■ WORK TASK:
Copy every line of the records below where the word "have" occurs.

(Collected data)
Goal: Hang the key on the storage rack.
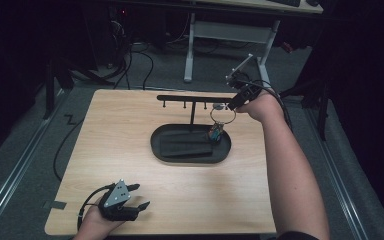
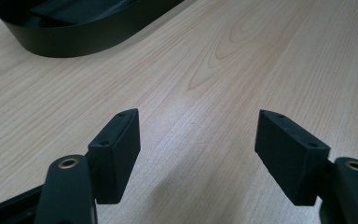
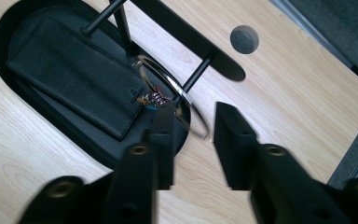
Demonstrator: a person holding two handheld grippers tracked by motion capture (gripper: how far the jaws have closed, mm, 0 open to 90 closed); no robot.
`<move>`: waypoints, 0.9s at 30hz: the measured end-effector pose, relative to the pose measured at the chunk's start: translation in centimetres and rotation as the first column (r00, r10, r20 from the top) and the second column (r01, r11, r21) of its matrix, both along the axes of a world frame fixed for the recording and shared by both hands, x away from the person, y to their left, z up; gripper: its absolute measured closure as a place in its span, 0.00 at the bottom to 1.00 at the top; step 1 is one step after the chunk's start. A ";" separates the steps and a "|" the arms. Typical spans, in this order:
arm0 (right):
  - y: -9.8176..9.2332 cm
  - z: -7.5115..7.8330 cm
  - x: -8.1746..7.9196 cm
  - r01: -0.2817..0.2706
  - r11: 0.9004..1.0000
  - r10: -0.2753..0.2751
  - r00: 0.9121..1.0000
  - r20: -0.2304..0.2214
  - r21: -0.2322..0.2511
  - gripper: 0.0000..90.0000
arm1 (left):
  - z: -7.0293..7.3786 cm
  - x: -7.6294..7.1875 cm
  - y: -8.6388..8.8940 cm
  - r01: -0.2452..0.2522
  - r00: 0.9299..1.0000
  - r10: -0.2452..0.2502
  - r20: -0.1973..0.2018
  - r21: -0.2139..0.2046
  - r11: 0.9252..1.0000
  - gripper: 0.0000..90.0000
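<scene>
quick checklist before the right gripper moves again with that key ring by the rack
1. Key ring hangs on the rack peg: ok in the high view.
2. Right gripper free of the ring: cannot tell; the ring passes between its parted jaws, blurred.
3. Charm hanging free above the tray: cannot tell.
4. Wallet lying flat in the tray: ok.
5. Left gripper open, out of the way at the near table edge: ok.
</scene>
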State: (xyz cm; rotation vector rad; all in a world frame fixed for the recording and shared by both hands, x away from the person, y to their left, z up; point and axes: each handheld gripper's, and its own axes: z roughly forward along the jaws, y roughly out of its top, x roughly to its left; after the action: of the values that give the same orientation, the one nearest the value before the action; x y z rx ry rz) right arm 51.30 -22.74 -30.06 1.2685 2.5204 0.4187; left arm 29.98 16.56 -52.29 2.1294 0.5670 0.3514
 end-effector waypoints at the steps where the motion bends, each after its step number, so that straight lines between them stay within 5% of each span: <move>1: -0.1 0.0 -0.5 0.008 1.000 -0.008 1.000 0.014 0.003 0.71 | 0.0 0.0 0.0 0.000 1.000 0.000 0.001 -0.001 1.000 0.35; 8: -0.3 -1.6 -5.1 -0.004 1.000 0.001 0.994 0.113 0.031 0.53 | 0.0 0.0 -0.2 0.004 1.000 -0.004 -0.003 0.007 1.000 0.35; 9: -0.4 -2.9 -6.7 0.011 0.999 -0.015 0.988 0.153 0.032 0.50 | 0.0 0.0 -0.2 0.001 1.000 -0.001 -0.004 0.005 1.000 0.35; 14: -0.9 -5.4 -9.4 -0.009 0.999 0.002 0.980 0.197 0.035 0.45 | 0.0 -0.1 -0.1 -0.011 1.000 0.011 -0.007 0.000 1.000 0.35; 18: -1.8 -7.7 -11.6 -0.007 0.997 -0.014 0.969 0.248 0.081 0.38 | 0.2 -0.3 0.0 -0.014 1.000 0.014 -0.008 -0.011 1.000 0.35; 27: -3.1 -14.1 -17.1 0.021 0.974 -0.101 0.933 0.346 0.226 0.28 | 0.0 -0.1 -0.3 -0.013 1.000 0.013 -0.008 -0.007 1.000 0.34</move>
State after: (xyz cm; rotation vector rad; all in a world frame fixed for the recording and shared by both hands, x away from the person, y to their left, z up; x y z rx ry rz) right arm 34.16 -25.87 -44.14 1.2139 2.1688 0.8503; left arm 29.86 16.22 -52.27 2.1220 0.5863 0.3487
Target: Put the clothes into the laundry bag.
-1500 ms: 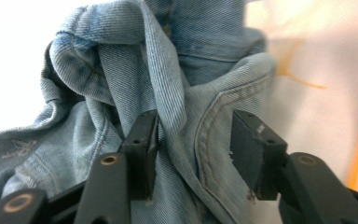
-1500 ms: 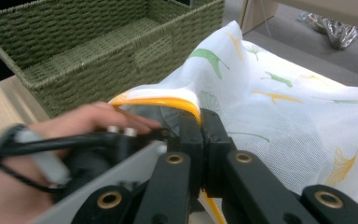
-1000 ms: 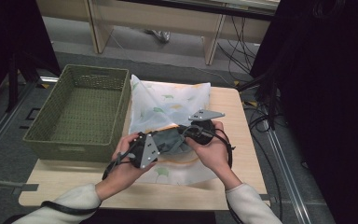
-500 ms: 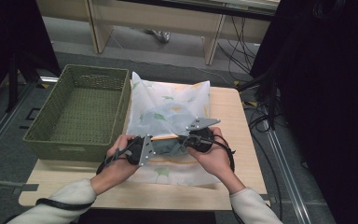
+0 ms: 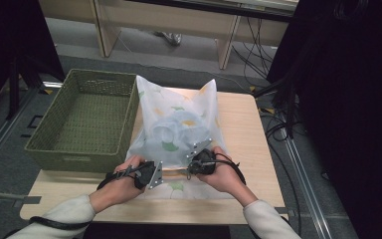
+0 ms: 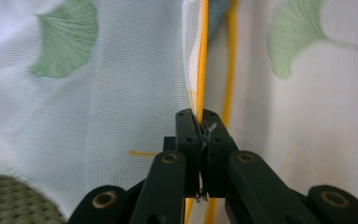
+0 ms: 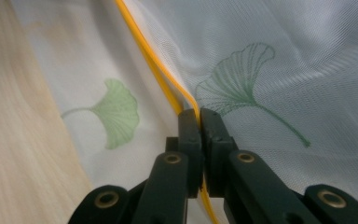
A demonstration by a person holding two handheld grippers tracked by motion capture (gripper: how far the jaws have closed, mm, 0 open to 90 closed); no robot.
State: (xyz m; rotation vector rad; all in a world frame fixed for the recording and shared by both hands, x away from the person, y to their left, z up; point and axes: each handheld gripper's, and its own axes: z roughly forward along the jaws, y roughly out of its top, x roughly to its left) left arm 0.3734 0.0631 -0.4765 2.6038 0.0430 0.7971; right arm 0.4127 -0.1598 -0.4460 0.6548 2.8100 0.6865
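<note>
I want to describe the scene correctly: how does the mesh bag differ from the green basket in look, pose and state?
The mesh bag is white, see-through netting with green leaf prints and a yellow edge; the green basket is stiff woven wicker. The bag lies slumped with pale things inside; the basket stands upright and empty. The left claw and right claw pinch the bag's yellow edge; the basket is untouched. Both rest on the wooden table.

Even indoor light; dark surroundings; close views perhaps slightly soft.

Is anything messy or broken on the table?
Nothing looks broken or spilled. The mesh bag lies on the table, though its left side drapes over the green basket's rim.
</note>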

■ RESPONSE TO THE TASK:
Demonstrator: a person holding two handheld grippers tracked by motion capture (gripper: how far the jaws have closed, mm, 0 open to 90 closed); no robot.
A demonstration by a person holding two handheld grippers tracked by motion capture (gripper: how far the jaws have closed, mm, 0 open to 90 closed); no robot.

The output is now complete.